[[ DATASET EXCERPT open ]]
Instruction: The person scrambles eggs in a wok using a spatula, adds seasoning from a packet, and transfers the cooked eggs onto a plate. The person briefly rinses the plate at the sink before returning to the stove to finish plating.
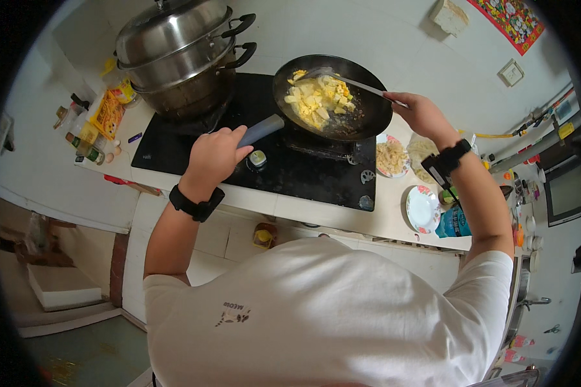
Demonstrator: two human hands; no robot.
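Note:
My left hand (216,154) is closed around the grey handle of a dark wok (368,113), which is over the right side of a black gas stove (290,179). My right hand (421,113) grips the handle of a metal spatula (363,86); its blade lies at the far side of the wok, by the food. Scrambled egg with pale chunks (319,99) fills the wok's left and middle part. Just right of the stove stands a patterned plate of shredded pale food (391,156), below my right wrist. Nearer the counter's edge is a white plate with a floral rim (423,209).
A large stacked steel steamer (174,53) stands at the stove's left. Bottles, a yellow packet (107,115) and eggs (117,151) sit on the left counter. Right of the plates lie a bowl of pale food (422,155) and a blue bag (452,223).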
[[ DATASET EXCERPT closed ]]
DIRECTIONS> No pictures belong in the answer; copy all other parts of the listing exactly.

EXERCISE SOLUTION>
Instruction: The person scrambles eggs in a wok using a spatula, adds seasoning from a packet, and transfers the cooked eggs onto a plate. The person briefly rinses the plate at the sink before returning to the stove to finish plating.
Demonstrator: two human hands; no robot.
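Note:
My left hand (216,154) is closed around the grey handle of a dark wok (368,113), which is over the right side of a black gas stove (290,179). My right hand (421,113) grips the handle of a metal spatula (363,86); its blade lies at the far side of the wok, by the food. Scrambled egg with pale chunks (319,99) fills the wok's left and middle part. Just right of the stove stands a patterned plate of shredded pale food (391,156), below my right wrist. Nearer the counter's edge is a white plate with a floral rim (423,209).
A large stacked steel steamer (174,53) stands at the stove's left. Bottles, a yellow packet (107,115) and eggs (117,151) sit on the left counter. Right of the plates lie a bowl of pale food (422,155) and a blue bag (452,223).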

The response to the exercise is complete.